577 577députés 17ᵉ législature

amendement seance Rejeté

Amendement (sans numéro) — ARTICLE 5

Auteur : Sandrine Le Feur — Ensemble pour la République (Finistère · 4ᵉ)
Texte visé : Projet de loi d’urgence pour la protection et la souveraineté agricoles
Article : ARTICLE 5
Date de dépôt : 2026-04-24
Date de sort : 2026-04-28

Dispositif

À la première phrase de l’alinéa 6, après le mot :

« climatique »,

insérer les mots :

« en tenant compte des besoins spécifiques des exploitations conduites en agriculture biologique au sens de l’article L. 641‑13 du code rural et de la pêche maritime ».

Exposé sommaire

L'agriculture biologique présente un double intérêt pour la gestion durable de la ressource en eau. Sur le plan quantitatif, ses pratiques culturales (rotations longues, bandes enherbées et enherbement des inter-rangs, limitation du travail du sol) favorisent l'infiltration des eaux de pluie et la recharge des nappes phréatiques, contribuant ainsi à une moindre consommation de la ressource et à sa redistribution naturelle pour l'ensemble des usagers. Sur le plan qualitatif, l'exclusion de tout pesticide de synthèse et de tout engrais azoté minéral prévient à la source les pollutions diffuses qui constituent aujourd'hui la principale cause de dégradation des masses d'eau et d'augmentation du coût de traitement de l'eau potable.

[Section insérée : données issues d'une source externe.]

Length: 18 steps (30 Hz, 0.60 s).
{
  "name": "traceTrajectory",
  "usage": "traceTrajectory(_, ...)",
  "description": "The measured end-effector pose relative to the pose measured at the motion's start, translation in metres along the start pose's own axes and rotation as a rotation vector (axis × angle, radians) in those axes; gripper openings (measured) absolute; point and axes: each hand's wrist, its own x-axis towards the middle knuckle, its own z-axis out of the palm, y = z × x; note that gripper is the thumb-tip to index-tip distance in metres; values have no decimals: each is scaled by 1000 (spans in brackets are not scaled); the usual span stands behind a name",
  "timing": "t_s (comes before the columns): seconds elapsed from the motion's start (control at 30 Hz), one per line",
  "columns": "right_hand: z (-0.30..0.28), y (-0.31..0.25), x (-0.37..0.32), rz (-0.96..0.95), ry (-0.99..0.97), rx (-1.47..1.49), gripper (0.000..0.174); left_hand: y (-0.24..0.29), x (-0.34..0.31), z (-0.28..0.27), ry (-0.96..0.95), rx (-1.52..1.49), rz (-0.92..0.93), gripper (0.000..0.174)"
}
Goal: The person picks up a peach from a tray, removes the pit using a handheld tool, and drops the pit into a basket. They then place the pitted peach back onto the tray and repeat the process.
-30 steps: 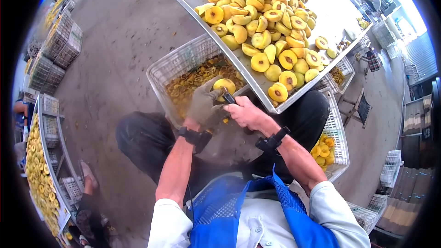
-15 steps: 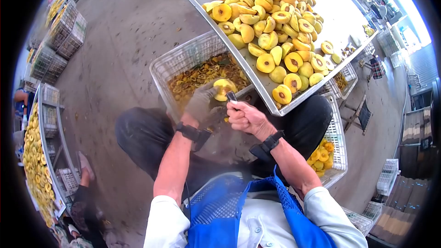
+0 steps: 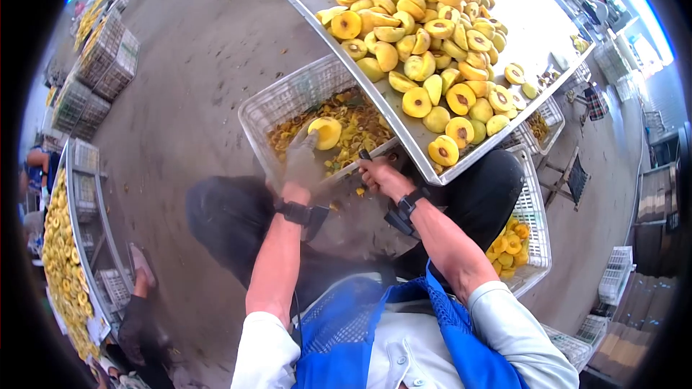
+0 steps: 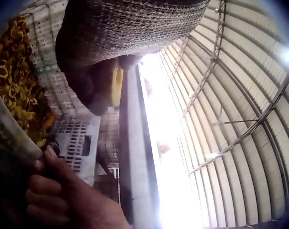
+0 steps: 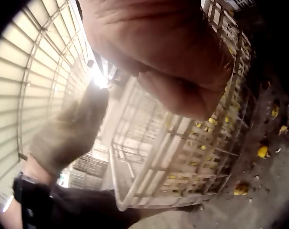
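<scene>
My left hand (image 3: 303, 162), in a grey knitted glove, holds a yellow peach half (image 3: 325, 132) over a crate (image 3: 252, 112) of peach scraps. The half's hollow side faces up in the head view; only its edge shows beneath the glove in the left wrist view. My bare right hand (image 3: 386, 178) grips a small tool by its black handle (image 3: 365, 155), close to the crate's near rim and apart from the peach half. The tool's working end is hidden. In the right wrist view the curled right fingers (image 5: 178, 90) are beside the crate's slatted wall.
A metal tray (image 3: 317, 18) heaped with peach halves (image 3: 417, 101) slants over the crate's right side. By my right knee stands a white crate (image 3: 535, 234) holding yellow peach pieces. Another laden table (image 3: 90, 274) and a person's foot (image 3: 143, 265) are at left.
My left hand has moved left and forward with the peach half, away from the tool. My right hand has shifted slightly right, still gripping the handle.
</scene>
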Motion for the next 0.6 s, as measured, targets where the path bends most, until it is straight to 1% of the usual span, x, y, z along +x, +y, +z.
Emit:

La stratégie d'irrigation que le présent article confie aux OUGC a vocation à organiser l'adaptation de l'agriculture des territoires au changement climatique. Il serait donc paradoxal que le projet de loi ignore le mode de production le plus favorable à la résilience des écosystèmes aquatiques. La prise en compte explicite des systèmes biologiques dans la stratégie d'irrigation constitue une traduction cohérente des objectifs du Plan eau de 2023, de la Stratégie nationale pour l’alimentation, la nutrition et le climat et du plan national pour le développement de l'agriculture biologique de 2018.

L'amendement ne crée pas de droit prioritaire absolu pour les exploitants biologiques (qui restent soumis aux volumes prélevables arrêtés) mais impose à l'OUGC d'identifier et de justifier les modalités selon lesquelles il tient compte de leurs besoins spécifiques dans l'élaboration de son plan de répartition.